Sooner or later, the “balls” will simply go flying and the whole system will
threaten to fall apart. But however risky juggling may prove, it is not nearly
as dangerous as the other strategic response to superpower decline in
Washington: utter denial.
For those who
adhere to this outlook, it’s not America’s global stature that’s eroding, but
its will—that is, its willingness to talk and act tough. If Washington were
simply to speak more loudly, so this argument goes, and brandish bigger sticks,
all these challenges would simply melt away. Of course, such an approach can
only work if you’re prepared to back up your threats with actual force, or
“hard power,” as some like to call it.
Among the most
vocal of those touting this line is Senator John McCain, the chair of the
Senate Armed Services Committee and a persistent critic of President Obama.
“For five years, Americans have been told that ‘the tide of war is receding,’

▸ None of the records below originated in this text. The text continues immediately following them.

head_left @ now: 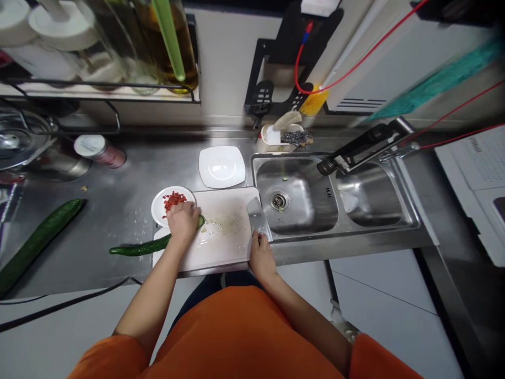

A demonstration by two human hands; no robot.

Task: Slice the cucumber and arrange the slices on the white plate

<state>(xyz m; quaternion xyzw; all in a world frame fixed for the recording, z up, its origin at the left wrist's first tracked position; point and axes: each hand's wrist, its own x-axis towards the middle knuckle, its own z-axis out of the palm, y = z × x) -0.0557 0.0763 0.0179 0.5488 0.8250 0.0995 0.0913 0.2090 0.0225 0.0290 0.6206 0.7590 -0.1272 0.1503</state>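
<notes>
My left hand (pixel 183 223) is closed over a cut cucumber (pixel 140 248), which lies across the left part of the white cutting board (pixel 232 247). The cucumber's sliced end shows just right of my fingers, and its tail reaches past the board onto the counter. A white plate (pixel 158 206) of chopped red pieces (pixel 173 202) sits right behind that hand. At the board's right edge, my right hand (pixel 263 259) is wrapped round the handle of a cleaver (pixel 258 215), whose broad blade points away from me. Wet traces mark the middle of the board.
Behind the board lies a white square plate (pixel 222 166). A steel double sink (pixel 295 210) adjoins on the right, with a black faucet (pixel 355 147) over it. Another cucumber (pixel 39 245) rests at the far left, near a shaker jar (pixel 100 151). Bottles stand on a rack (pixel 158 90) above.
</notes>
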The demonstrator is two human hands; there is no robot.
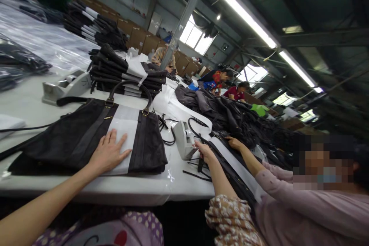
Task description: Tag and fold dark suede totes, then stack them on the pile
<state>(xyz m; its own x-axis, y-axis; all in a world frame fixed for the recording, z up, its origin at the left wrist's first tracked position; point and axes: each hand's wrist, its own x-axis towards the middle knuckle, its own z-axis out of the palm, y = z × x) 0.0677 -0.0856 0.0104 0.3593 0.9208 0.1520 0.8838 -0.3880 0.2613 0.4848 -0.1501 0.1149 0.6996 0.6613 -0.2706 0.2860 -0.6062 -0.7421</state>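
Handbag [77, 134] matt, suede-like; band [125, 117] smooth, papery; tape dispenser [181, 140] smooth plastic

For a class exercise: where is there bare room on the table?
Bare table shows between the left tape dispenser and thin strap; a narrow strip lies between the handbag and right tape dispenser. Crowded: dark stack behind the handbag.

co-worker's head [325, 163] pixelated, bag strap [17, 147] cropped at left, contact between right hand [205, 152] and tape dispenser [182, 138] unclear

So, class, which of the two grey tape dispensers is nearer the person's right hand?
The dispenser right of the large black bag, with the right hand at its side; the other dispenser sits farther left, beside stacked bags.
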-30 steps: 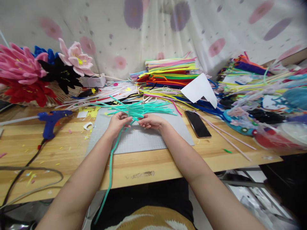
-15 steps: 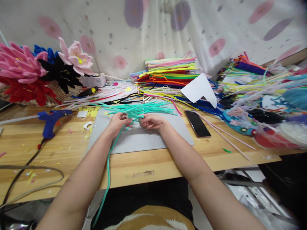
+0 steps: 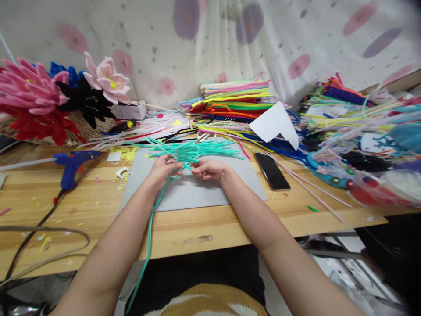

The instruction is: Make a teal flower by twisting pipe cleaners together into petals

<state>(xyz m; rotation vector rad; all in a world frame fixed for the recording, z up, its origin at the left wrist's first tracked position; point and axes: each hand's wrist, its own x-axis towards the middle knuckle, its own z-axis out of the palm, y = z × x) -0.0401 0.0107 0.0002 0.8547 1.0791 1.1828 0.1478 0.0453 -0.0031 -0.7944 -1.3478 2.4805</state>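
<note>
Glue gun (image 3: 69, 170), blue, on wooden table (image 3: 101, 206), left | Phone (image 3: 272, 172), screen dark, face up, right | White paper (image 3: 271, 122), notched, near multicoloured stem pile (image 3: 237, 96) | Fuzzy flowers (image 3: 31, 90), pink, red, black, blue, back left

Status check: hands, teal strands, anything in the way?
Left hand and right hand pinching teal strands above grey mat. One long strand hangs past table. Teal bundle just beyond hands, could snag; phone to the right.
</note>
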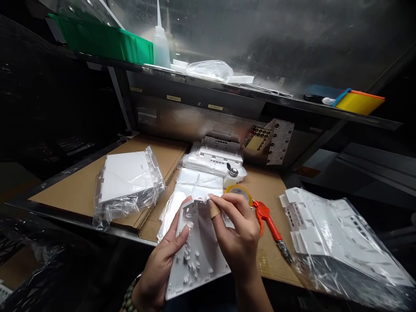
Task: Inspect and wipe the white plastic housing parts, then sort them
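My left hand (167, 253) grips a white plastic housing panel (206, 255) along its left edge, thumb on the inner face. That inner face, with several small clips and ribs, is turned up toward me, and the panel is tilted. At its far edge, my right hand (238, 229) pinches with thumb and forefinger; a small white bit shows at the fingertips, too small to name. A tan band wraps the right thumb. Just beyond the hands lie clear plastic bags (198, 182), a roll of yellow tape (238, 190) and an orange-handled tool (268, 219).
A bagged stack of white panels (126, 175) lies on cardboard (74, 186) at left, another bagged stack (328, 225) at right. More panels (219, 149) and a small pump bottle (231, 177) stand behind. The shelf above carries a green bin (104, 41) and squeeze bottle (161, 47).
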`<state>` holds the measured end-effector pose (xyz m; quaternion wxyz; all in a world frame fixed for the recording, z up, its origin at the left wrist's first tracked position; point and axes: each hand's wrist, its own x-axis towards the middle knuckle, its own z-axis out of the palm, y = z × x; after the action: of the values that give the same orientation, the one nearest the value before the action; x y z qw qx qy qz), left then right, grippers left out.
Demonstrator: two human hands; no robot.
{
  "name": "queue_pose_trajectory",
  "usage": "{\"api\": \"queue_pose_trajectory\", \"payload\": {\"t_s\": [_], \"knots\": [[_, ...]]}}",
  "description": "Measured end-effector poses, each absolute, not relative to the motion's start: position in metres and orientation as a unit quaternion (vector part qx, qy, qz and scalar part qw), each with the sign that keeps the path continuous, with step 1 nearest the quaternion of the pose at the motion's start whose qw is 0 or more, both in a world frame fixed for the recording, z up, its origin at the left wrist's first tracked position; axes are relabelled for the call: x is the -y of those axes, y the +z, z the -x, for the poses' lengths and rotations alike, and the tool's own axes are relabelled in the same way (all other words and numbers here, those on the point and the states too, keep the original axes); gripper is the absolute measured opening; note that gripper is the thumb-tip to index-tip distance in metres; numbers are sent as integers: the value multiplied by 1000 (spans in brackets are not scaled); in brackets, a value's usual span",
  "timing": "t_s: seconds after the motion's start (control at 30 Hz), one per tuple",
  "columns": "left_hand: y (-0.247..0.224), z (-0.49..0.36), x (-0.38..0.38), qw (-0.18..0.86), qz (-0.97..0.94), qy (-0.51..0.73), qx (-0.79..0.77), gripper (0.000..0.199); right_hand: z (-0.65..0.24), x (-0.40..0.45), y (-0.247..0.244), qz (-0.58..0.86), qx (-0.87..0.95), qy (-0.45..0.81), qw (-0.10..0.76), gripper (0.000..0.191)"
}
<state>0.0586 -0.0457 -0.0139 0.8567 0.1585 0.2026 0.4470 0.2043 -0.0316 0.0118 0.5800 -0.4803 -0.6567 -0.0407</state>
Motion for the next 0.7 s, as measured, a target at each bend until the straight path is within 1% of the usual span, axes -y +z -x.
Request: {"api": "queue_pose_trajectory", "payload": {"t_s": [0.07,0.17,0.27,0.3,0.37,0.43,0.47,0.6,0.7], "knots": [[-11,-63,46,847,-150,457,-228,65,-204,32,13,468,656,-52,590,27],[-6,-72,48,818,-160,478,-279,68,-206,33,18,445,681,-64,578,28],[2,-81,48,787,-225,494,-292,66,-218,34,25,479,639,-120,590,24],[4,-83,47,762,-274,507,-295,63,-222,35,27,493,611,-146,601,24],[6,-88,45,680,-389,537,-313,56,-226,40,33,506,571,-181,620,27],[5,-95,45,607,-470,548,-333,51,-222,48,38,499,560,-188,634,28],[4,-98,45,588,-493,546,-336,50,-219,52,40,490,566,-185,636,27],[2,-113,51,562,-533,544,-322,50,-212,58,42,453,616,-166,623,22],[5,-122,56,556,-527,541,-346,47,-223,53,40,472,587,-191,630,23]]}}
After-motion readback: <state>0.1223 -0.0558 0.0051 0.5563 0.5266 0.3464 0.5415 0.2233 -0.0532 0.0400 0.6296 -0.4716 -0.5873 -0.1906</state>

that we can pull back from the world at little cost to our interests and
values,” he typically wrote in March 2014 in a New York Timesop-ed. “This has
fed a perception that the United States is weak, and to people like Mr. Putin,
weakness is provocative.” The only way to prevent aggressive behavior by Russia
and other adversaries, he stated, is “to restore the credibility of the United
States as a world leader.” This means, among other things, arming the
Ukrainians and anti-Assad Syrians, bolstering the NATO presence in Eastern
Europe, combating “the larger strategic challenge that Iran poses,” and playing
a “more robust” role (think: more “boots” on more ground) in the war against
ISIS.
Above all, of
course, it means a willingness to employ military force. “When aggressive
rulers or violent fanatics threaten our ideals, our interests, our allies, and
us,” he declared last November, “what ultimately makes the difference… is the
capability, credibility, and global reach of American hard power.”
A similar
approach—in some cases even more bellicose—is being articulated by the bevy of
Republican candidates now in the race for president, Rand Paul again excepted.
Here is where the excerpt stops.